Exercise description:
Determine the number of lines in the data that include the word "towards", and write only that number.

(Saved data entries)
== Segment start ==

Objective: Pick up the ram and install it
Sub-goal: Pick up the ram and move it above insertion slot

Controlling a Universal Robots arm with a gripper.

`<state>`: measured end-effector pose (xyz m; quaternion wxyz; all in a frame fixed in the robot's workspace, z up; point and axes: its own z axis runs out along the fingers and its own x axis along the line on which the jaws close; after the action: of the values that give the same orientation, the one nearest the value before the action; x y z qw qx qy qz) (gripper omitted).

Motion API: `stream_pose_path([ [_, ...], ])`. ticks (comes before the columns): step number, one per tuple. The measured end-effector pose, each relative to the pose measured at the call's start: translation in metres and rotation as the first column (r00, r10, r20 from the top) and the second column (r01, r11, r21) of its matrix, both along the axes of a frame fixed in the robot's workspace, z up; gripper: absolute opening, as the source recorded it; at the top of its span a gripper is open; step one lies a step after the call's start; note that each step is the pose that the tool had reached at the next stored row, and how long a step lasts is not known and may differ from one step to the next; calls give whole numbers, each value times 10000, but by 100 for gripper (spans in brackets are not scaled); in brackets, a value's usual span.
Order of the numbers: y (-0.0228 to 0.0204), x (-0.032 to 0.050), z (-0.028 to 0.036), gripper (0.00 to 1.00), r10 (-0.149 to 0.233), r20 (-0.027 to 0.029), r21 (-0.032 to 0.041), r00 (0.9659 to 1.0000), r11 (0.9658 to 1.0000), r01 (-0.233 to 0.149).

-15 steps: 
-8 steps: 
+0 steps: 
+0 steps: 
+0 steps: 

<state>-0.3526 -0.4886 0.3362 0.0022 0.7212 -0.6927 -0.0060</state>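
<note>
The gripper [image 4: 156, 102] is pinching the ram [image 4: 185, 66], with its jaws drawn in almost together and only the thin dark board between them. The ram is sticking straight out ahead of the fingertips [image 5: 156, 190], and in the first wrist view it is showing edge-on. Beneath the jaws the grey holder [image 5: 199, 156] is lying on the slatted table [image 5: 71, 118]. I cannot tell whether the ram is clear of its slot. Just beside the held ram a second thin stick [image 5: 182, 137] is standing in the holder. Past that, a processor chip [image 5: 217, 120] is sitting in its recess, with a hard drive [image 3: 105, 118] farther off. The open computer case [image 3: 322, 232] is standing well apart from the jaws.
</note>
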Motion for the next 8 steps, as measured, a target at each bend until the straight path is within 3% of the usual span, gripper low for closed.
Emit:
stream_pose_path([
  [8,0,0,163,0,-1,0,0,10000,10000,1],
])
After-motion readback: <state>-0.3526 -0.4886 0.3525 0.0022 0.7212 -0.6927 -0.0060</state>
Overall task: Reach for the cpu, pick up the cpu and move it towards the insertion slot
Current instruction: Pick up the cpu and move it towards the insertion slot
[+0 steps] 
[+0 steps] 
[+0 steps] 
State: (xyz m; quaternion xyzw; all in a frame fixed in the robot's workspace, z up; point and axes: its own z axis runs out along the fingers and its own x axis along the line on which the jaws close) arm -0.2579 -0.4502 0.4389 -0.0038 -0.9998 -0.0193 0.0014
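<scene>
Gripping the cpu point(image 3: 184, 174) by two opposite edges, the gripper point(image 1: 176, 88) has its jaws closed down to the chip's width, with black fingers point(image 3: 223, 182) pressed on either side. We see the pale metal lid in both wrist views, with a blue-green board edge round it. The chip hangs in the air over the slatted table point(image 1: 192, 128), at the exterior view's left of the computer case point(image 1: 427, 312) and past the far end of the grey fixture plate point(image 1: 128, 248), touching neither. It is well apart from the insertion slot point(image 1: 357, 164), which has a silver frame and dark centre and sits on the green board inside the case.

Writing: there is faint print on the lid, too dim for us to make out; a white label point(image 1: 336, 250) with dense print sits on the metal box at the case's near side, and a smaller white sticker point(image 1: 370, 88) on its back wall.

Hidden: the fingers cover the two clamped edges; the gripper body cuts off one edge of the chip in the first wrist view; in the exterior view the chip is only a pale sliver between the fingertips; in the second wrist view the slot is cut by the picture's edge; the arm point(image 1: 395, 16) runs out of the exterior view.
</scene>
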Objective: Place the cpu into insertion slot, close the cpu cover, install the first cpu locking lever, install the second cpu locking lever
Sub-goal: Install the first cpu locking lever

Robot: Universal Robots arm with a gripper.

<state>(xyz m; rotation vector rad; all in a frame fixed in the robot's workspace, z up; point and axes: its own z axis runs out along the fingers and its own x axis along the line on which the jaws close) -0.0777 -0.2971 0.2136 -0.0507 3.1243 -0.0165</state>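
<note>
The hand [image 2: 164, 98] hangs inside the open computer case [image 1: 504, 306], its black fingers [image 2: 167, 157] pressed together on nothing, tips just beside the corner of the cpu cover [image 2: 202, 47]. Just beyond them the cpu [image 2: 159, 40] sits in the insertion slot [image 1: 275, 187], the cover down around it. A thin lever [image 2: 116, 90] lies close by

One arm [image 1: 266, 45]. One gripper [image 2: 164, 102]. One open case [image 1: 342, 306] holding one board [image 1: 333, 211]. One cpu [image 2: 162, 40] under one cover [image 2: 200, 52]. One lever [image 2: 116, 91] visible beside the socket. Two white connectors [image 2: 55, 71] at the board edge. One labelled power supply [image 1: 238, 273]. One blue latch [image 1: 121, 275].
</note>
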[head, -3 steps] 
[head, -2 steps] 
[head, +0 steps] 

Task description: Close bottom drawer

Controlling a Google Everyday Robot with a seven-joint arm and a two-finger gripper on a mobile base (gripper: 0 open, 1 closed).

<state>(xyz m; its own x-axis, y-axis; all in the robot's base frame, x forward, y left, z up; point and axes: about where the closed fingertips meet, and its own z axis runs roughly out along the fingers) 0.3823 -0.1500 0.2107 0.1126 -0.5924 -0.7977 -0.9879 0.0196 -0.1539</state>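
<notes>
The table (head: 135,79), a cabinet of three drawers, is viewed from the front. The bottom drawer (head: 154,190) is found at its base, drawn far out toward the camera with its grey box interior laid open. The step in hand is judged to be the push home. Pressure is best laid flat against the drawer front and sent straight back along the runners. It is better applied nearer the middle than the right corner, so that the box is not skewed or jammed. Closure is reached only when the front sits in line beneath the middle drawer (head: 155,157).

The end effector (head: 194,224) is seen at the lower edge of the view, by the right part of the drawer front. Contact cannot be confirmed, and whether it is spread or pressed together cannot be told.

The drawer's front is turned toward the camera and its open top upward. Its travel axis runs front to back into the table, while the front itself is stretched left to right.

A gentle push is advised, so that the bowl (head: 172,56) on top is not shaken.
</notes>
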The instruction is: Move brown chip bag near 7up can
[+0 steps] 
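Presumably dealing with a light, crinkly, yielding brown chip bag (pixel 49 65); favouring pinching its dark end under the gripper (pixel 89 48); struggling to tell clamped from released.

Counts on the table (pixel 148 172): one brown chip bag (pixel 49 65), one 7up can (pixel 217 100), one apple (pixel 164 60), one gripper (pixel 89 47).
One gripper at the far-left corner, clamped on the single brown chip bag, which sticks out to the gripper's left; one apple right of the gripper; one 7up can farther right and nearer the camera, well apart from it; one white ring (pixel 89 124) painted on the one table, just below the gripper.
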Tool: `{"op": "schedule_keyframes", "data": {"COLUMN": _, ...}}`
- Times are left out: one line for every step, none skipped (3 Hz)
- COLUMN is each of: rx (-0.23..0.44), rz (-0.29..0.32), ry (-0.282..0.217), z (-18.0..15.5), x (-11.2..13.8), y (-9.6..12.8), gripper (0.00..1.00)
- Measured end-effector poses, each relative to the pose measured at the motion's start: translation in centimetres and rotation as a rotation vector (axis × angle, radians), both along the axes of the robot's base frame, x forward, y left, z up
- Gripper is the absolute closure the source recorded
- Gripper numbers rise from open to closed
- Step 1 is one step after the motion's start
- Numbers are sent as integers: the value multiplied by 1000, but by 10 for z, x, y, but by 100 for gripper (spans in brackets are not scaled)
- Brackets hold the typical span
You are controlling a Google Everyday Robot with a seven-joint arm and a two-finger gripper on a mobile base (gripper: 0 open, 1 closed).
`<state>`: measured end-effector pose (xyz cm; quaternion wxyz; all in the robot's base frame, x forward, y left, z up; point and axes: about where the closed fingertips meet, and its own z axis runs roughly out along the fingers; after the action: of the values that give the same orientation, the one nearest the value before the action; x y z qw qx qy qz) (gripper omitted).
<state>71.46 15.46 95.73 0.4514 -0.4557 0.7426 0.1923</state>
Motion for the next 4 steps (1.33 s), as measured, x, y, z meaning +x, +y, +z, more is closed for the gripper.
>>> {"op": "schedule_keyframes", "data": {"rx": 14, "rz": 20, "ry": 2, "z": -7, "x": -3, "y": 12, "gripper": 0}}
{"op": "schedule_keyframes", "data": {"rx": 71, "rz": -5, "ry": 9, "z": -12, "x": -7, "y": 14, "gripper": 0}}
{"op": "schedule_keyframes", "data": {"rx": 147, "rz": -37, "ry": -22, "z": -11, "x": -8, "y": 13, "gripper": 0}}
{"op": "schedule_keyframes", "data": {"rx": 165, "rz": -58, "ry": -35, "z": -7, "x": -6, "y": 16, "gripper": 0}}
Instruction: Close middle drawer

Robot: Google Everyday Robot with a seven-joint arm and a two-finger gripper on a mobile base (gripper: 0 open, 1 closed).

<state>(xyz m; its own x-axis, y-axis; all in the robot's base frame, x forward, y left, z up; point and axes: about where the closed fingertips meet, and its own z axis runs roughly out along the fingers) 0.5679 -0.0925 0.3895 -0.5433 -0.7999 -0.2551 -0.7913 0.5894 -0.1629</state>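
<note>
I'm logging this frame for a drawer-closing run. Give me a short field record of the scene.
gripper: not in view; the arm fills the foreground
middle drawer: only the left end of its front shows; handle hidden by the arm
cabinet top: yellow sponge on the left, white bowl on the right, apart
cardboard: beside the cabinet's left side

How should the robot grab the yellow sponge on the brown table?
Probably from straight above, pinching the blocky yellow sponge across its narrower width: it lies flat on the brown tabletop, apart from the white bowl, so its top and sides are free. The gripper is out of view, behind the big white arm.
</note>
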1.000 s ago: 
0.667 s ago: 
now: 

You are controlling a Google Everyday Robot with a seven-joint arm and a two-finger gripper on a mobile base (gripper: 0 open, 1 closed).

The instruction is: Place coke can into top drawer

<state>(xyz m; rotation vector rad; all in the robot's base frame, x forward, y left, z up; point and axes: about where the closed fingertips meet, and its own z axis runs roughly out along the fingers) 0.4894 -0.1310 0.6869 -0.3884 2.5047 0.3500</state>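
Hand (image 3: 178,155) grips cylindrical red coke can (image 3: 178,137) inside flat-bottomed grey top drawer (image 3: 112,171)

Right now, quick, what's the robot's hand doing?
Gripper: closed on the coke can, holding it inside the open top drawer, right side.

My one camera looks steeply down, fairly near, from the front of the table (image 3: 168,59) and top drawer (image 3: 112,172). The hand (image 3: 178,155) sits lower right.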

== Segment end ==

Output for this exercise:
2